## Prompt
Copy out every line of the data that has the word "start" somewhere in it.

## Source material
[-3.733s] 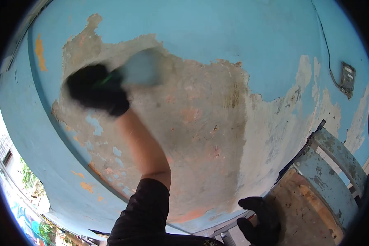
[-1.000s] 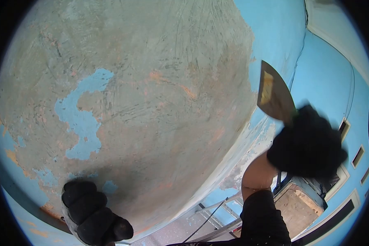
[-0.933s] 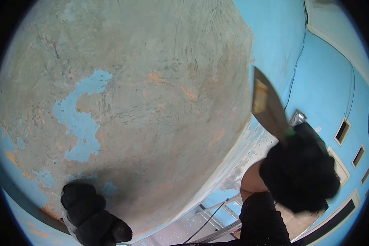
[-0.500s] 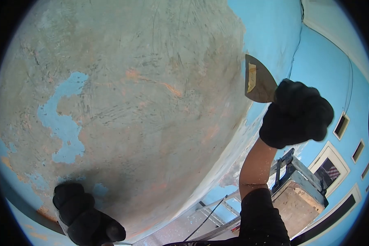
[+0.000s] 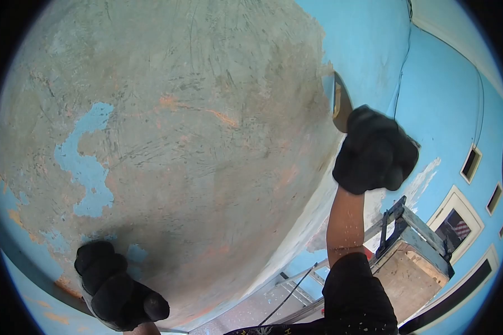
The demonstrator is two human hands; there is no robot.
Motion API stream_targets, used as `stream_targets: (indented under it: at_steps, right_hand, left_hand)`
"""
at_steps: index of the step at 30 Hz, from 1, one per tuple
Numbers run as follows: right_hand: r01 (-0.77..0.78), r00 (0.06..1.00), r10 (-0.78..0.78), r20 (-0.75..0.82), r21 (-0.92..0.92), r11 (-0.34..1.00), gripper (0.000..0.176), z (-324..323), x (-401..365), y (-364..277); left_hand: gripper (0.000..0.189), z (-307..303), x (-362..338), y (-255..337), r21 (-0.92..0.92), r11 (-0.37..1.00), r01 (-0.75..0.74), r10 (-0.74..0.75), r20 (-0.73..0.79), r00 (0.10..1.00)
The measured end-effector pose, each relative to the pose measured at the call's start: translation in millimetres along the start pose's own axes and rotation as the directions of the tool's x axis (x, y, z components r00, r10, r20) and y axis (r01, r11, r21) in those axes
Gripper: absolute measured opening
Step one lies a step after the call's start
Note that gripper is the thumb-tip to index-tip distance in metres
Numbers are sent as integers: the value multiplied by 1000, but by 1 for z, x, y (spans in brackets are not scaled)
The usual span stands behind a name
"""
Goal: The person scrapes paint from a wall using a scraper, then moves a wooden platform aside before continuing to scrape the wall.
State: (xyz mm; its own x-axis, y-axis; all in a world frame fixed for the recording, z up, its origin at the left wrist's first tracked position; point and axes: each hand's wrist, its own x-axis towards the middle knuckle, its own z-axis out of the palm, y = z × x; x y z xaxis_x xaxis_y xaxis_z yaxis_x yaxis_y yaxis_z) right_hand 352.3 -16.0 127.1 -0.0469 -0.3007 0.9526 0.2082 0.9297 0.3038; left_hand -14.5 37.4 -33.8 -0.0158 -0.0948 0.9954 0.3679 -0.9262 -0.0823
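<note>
My right hand (image 5: 375, 151), in a black glove, is closed round a putty knife (image 5: 342, 106). Its wide metal blade, with a yellowish patch on it, meets the wall where bare grey plaster borders blue paint (image 5: 355, 39). At lower left, my left hand (image 5: 114, 287), also gloved in black, lies close against the scraped wall (image 5: 207, 184) with its fingers curled; whether anything is inside them is hidden. A ragged strip of blue paint (image 5: 89, 162) remains on the plaster above that hand.
A stepladder (image 5: 411, 262) with a worn wooden board stands at lower right. Behind it, the far blue wall holds a white-framed window (image 5: 457, 226) and small vents. Dark cables (image 5: 406, 61) run down near the corner. A pale floor (image 5: 229, 321) shows far below.
My right hand has moved left toward the wall, and the putty knife's blade has turned more edge-on to my view. My left hand has stayed almost in place.
</note>
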Motion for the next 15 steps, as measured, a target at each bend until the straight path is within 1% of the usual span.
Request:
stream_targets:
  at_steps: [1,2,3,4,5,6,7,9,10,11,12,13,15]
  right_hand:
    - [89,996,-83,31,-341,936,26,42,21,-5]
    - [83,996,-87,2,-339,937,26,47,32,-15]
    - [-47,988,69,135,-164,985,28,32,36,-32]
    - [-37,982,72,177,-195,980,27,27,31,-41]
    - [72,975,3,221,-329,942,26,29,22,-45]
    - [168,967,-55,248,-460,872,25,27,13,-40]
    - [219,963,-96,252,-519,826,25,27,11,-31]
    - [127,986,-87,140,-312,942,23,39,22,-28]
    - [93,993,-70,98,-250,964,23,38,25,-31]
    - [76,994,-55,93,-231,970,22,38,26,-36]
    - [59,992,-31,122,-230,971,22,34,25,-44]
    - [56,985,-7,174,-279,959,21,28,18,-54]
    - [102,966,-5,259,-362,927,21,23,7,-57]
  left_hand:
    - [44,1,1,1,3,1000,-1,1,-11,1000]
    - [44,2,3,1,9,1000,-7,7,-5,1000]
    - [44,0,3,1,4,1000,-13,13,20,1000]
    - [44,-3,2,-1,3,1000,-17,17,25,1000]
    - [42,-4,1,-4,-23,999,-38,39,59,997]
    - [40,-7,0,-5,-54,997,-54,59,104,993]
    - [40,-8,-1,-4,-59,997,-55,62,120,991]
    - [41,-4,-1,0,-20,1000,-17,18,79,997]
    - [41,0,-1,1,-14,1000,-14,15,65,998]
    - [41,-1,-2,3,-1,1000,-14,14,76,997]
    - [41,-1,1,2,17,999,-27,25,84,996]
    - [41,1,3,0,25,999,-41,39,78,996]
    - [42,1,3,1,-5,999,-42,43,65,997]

## Exercise output
The measured end-effector pose, each relative to the pose measured at the call's start: translation in millimetres along the start pose's own axes and rotation as the directions of the tool's x axis (x, y, z components r00, r10, r20) and y axis (r01, r11, r21) in those axes
Step one lies a step after the call's start

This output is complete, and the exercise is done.